Never mind, I told myself, and I got two of the next three to 5-4 with serve. Two points to the championship—and my serve. Great. Concentrate. I was going to go for his backhand corner. Yes, don’t tell me—I know all about that backhand. But this time I’d slice it wide and clean him out of the court. He just couldn’t move anymore to get back in position.
Surprise. He didn’t have to move. Terrific serve . . . only the return was even terrificker, a cross-court angle that I’d never seen even from Kenny. I probed to make the half-volley, reached the ball but couldn’t control it. Anything over the net would have got me the point with him sagging so badly, but my half-volley went long. It’s 5-5.
One more serve, and I still knew I could outlast him, even if he could carry me to 6-6. He was absolutely dead, and I felt great. Another serve to the backhand corner, and this was Kenny’s last stab. Zoom, the ball went down the line and I was passed with plenty to spare. My edge was gone, just like that.
His serve at 6-5—match point. Could he lift the ball to serve it? Didn’t much matter. I was glassy over those backhands, and I hardly noticed that he floated a serve over the net. I waved at it with a backhand and tapped it into the net. “I can’t lose,” registered in my mind. “How . . .”

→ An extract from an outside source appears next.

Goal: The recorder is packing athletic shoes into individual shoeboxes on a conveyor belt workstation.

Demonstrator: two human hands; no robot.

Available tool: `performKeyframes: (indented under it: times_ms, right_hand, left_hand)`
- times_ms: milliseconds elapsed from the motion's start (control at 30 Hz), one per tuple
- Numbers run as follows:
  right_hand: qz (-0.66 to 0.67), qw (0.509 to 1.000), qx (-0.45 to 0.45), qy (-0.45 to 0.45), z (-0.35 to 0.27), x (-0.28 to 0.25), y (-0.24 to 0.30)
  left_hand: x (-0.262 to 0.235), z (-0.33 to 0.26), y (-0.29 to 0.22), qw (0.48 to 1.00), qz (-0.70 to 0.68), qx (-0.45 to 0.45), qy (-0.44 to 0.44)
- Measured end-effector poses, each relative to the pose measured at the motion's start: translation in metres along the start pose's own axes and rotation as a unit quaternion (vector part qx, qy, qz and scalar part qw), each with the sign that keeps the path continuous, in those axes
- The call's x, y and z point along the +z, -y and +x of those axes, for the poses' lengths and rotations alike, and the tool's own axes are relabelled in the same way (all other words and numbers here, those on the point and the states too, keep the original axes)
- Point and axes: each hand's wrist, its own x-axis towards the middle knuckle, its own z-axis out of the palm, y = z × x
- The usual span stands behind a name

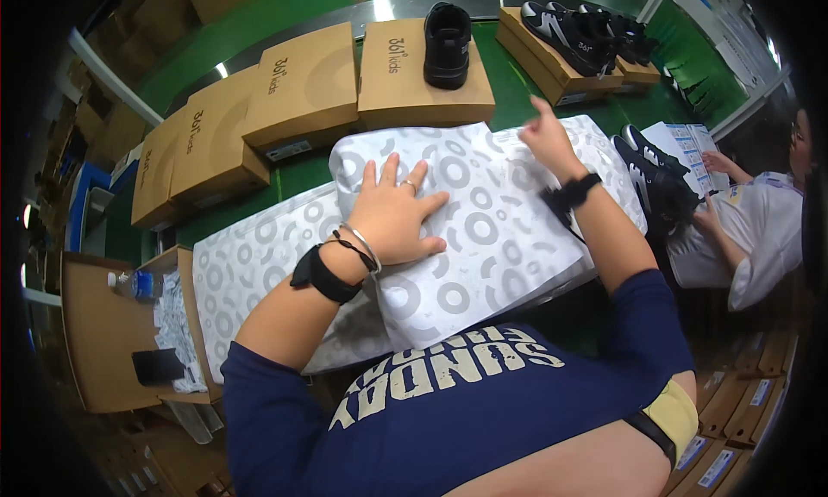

Kenny was so bushed he didn’t make sense in the TV interview. Not so bushed that he didn’t make sure the check for fifty grand was signed by Lamar.
They say he was cold and emotionless, but in the dressing room, Kenny broke down and cried. I wanted to, but I still couldn’t believe it. A reporter asked him to think back to 1962 and try to imagine what he thought then that he’d be doing in 1972. “Selling insurance in Sydney,
I guess,” said Kenny. “Certainly not playing tennis. Certainly not for $50,000 in one afternoon.”
Was there any place I could buy a policy insuring me against Kenny Rosewall?
It’s our match forever—his win, but our match—and I feel people will keep talking about it. I won’t discourage them.